Required action: What is needed is an exact copy of the listing, with no pictures in it.
┌─ Input data
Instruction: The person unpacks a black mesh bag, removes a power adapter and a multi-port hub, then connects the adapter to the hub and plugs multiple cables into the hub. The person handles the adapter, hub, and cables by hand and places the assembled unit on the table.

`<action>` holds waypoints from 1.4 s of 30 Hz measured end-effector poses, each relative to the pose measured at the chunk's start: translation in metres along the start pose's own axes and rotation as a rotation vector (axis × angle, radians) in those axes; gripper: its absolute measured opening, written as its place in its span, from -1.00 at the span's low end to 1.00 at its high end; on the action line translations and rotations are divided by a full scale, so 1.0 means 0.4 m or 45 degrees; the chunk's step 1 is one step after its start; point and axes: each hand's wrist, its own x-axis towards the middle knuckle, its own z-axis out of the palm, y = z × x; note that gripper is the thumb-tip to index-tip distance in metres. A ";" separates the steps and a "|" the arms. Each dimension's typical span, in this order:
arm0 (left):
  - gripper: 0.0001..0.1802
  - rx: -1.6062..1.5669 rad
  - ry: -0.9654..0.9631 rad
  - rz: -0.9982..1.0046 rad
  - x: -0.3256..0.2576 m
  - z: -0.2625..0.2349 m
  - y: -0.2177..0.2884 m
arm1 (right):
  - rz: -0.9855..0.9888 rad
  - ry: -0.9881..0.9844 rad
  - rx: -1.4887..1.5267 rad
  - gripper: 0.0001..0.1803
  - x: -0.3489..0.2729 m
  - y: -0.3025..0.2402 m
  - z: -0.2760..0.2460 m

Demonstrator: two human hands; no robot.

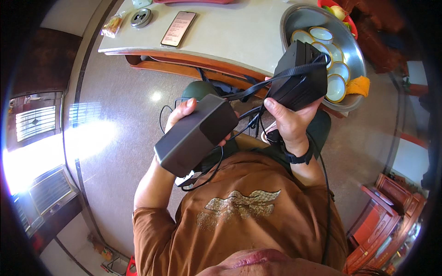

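Note:
My left hand (pixel 180 115) is closed around a long dark grey box-shaped device (pixel 186 140) with a glossy black end, held over my lap. My right hand (pixel 294 123) grips a black block-shaped case (pixel 294 87) beside it, tilted up toward the table. A flat black strap (pixel 258 87) runs from the case toward the grey device. Several thin black cables (pixel 251 120) hang tangled between my two hands, and one loops below the grey device. Where each cable ends is hidden. My right wrist wears a black watch (pixel 299 157).
A pale table (pixel 230 32) stands ahead, bearing a lit phone (pixel 178 29), a round metal tin (pixel 141 18) and a small clear packet (pixel 113 25). At right, a metal basin (pixel 287 23) holds several gold-rimmed white bowls (pixel 340 70); an orange cloth (pixel 358 86) hangs over its rim.

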 end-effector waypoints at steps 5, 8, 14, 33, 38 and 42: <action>-0.18 -0.055 0.045 0.035 -0.053 0.034 0.039 | -0.200 0.028 -0.168 0.27 -0.011 -0.012 -0.013; 0.10 0.170 -0.010 0.196 -0.070 0.051 0.084 | -0.325 -0.024 -0.296 0.27 -0.014 -0.018 -0.017; -0.19 -0.103 -0.376 0.438 -0.056 0.079 0.114 | -0.581 -0.171 -0.561 0.24 -0.020 -0.021 -0.008; -0.66 -0.379 -0.528 0.392 -0.084 0.105 0.063 | -1.039 -0.048 -1.140 0.04 -0.034 -0.018 -0.036; -0.46 -0.260 -0.709 0.269 -0.080 0.098 0.031 | -0.990 0.077 -0.948 -0.16 -0.046 0.013 -0.047; -0.41 -0.265 -0.668 0.112 -0.085 0.090 -0.037 | -0.644 -0.039 -0.291 -0.35 -0.051 0.025 -0.094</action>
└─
Written response:
Instruction: The person unpacks a black mesh bag, removes a power adapter and a multi-port hub, then connects the adapter to the hub and plugs multiple cables into the hub. The person handles the adapter, hub, and cables by hand and places the assembled unit on the table.

`<action>` holds waypoints from 1.4 s of 30 Hz measured end-effector poses, each relative to the pose measured at the chunk's start: translation in metres along the start pose's own axes and rotation as a rotation vector (axis × angle, radians) in those axes; gripper: its absolute measured opening, written as its place in its span, from -1.00 at the span's low end to 1.00 at its high end; on the action line translations and rotations are divided by a full scale, so 1.0 means 0.4 m or 45 degrees; the chunk's step 1 is one step after its start; point and axes: each hand's wrist, its own x-axis towards the middle knuckle, its own z-axis out of the palm, y = z × x; note that gripper is the thumb-tip to index-tip distance in metres. A ";" separates the steps and a "|" the arms. Each dimension's typical span, in this order:
arm0 (left):
  - gripper: 0.0001..0.1802
  - rx: -1.6062..1.5669 rad
  - ry: -0.9654..0.9631 rad
  - rz: -0.9982..1.0046 rad
  - x: -0.3256..0.2576 m
  - z: -0.2625..0.2349 m
  - y: -0.2177..0.2884 m
arm1 (right):
  - rz: -0.9855..0.9888 rad
  - ry: -0.9881..0.9844 rad
  - rx: -1.4887..1.5267 rad
  - gripper: 0.0001..0.1803
  - x: -0.3489..0.2729 m
  - y: -0.3025..0.2402 m
  - z: -0.2760..0.2460 m

Demonstrator: two human hands; no robot.


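Note:
My left hand (pixel 180 115) is closed around a long dark grey box-shaped device (pixel 186 140) with a glossy black end, held over my lap. My right hand (pixel 294 123) grips a black block-shaped case (pixel 294 87) beside it, tilted up toward the table. A flat black strap (pixel 258 87) runs from the case toward the grey device. Several thin black cables (pixel 251 120) hang tangled between my two hands, and one loops below the grey device. Where each cable ends is hidden. My right wrist wears a black watch (pixel 299 157).
A pale table (pixel 230 32) stands ahead, bearing a lit phone (pixel 178 29), a round metal tin (pixel 141 18) and a small clear packet (pixel 113 25). At right, a metal basin (pixel 287 23) holds several gold-rimmed white bowls (pixel 340 70); an orange cloth (pixel 358 86) hangs over its rim.
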
 end-effector waypoints at steps 5, 8, 14, 33, 38 and 42: <action>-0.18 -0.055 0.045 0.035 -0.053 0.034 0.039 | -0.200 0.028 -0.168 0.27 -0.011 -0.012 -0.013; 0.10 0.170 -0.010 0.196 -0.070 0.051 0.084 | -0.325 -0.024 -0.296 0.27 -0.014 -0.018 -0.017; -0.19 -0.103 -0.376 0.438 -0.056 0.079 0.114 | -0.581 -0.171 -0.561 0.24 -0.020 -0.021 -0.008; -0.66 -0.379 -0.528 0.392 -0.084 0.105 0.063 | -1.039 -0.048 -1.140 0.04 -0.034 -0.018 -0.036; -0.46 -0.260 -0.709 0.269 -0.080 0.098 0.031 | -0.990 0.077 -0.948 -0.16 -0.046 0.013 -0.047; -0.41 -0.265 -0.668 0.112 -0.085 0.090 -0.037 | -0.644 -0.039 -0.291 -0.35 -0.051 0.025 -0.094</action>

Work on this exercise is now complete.